*** Recorded data Section Begins ***

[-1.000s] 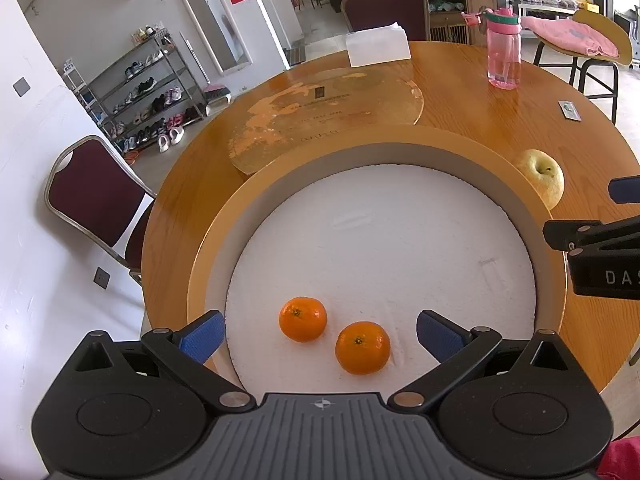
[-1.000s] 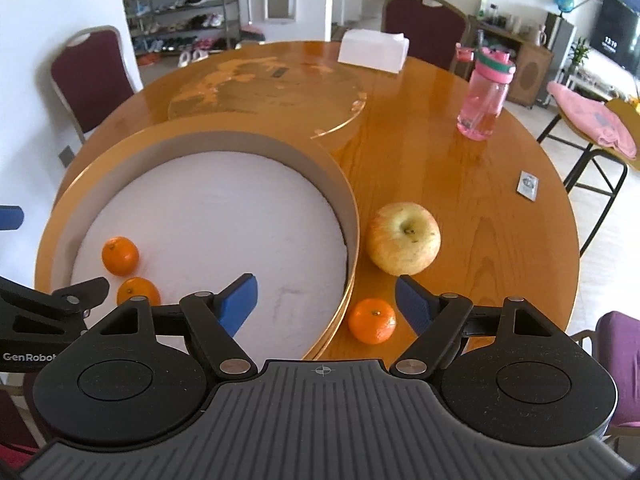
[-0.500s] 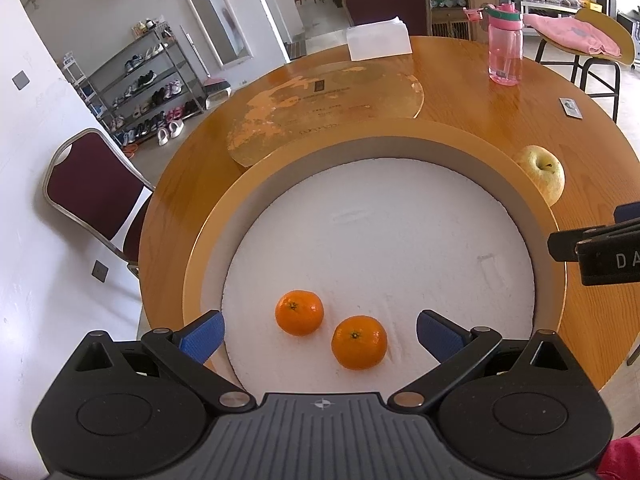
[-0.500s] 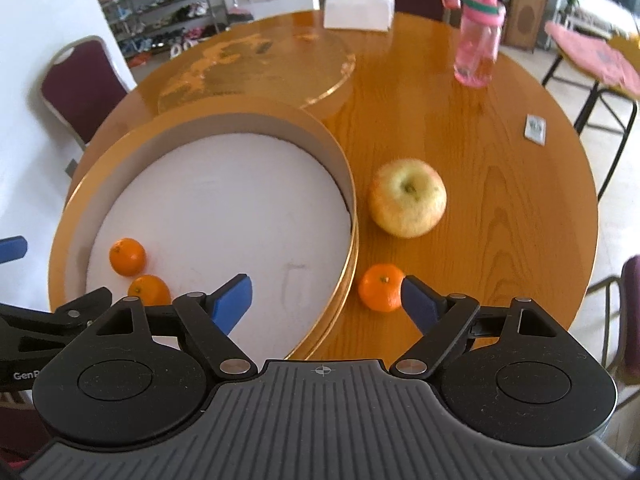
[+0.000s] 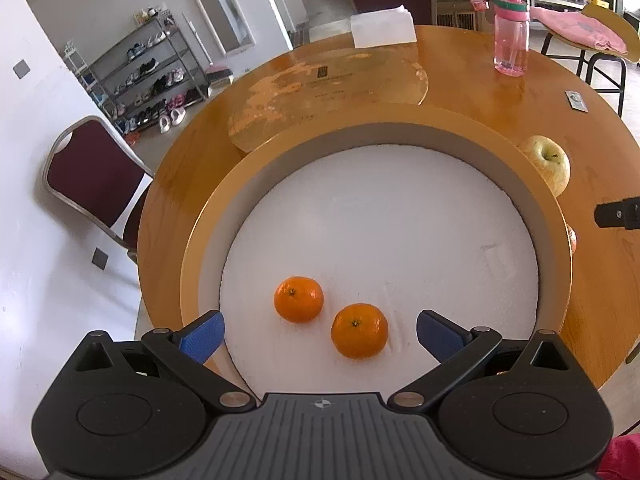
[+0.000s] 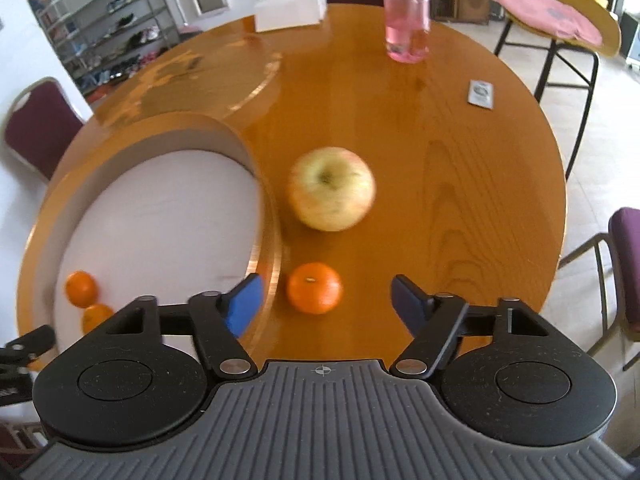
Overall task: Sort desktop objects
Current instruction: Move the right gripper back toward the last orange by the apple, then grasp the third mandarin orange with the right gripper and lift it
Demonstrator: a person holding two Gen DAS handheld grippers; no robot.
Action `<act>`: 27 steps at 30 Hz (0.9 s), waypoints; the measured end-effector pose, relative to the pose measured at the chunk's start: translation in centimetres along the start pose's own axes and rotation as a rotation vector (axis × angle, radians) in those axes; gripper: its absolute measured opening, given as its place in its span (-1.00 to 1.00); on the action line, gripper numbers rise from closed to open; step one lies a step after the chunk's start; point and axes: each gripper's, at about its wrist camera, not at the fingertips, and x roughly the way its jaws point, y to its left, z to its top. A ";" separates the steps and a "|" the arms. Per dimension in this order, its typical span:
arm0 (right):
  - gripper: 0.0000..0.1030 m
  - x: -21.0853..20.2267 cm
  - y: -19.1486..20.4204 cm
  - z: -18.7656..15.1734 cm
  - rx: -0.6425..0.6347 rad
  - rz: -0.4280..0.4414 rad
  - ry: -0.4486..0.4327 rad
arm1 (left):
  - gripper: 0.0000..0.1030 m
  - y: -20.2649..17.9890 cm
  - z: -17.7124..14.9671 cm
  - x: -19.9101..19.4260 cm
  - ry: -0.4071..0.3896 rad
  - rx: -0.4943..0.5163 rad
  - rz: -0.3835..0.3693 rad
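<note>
We are swinging our right gripper (image 6: pixel 326 304) rightward around the loose tangerine (image 6: pixel 315 288), its jaws narrowing yet untouching, readying a lift into the tray (image 6: pixel 276 248), while our left gripper (image 5: pixel 319 334) is waiting open.

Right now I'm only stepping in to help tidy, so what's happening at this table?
A person with a tool in each hand is sorting fruit into the round tray. Two tangerines already lie in it, in front of the open left tool. The right tool has just been closing around a third tangerine on the table beside the tray, not yet gripping it. The apple sits untouched.
</note>
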 end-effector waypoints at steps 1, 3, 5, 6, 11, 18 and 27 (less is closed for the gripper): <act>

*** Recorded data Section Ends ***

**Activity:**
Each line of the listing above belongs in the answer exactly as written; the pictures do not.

**Result below:**
[-1.000s] 
[-1.000s] 
[-0.500s] 
[-0.500s] 
[+0.000s] 
[+0.000s] 
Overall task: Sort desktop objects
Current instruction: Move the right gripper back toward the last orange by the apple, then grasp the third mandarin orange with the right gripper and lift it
Demonstrator: a person holding two Gen DAS handheld grippers; no robot.
Action `<act>`: 27 steps at 30 Hz (0.9 s), waypoints; the measured end-effector pose, relative to the pose measured at the chunk's start: translation in centimetres along the start pose's own axes and rotation as a rotation vector (axis × angle, radians) in those axes; gripper: its absolute measured opening, given as its place in its span (-1.00 to 1.00); on the action line, gripper numbers rise from closed to open; step one lies a step after the chunk's start; point and axes: each gripper's, at about its wrist camera, not at the fingertips, and x roughly the way its jaws point, y to its left, z to its top. A ";" separates the steps and a "|" the arms. Per dimension in this order, its typical span:
arm0 (right):
  - gripper: 0.0000..0.1030 m
  - x: -21.0853..20.2267 cm
  - y: -19.1486..20.4204 cm
  - z: -18.7656..15.1734 cm
  - rx: -0.6425..0.6347 rad
  - rz: -0.4280..0.4414 rad
  - ry: -0.4486..0.4327 rad
arm1 (left):
  - gripper: 0.0000..0.1030 m
  - y: -20.2649..17.9890 cm
  - z: -17.7124..14.9671 cm
  - x: -19.9101..19.4260 cm
  - ry: -0.4071..0.3896 rad
  - rx: -0.4943..0.5163 rad
  - rz: -0.3835..0.3693 rad
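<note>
We are swinging our right gripper (image 6: pixel 326 304) rightward around the loose tangerine (image 6: pixel 315 288), its jaws narrowing yet untouching, readying a lift into the tray (image 6: pixel 276 248), while our left gripper (image 5: pixel 319 334) is waiting open.

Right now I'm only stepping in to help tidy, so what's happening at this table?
A person with a tool in each hand is sorting fruit into the round tray. Two tangerines already lie in it, in front of the open left tool. The right tool has just been closing around a third tangerine on the table beside the tray, not yet gripping it. The apple sits untouched.
</note>
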 end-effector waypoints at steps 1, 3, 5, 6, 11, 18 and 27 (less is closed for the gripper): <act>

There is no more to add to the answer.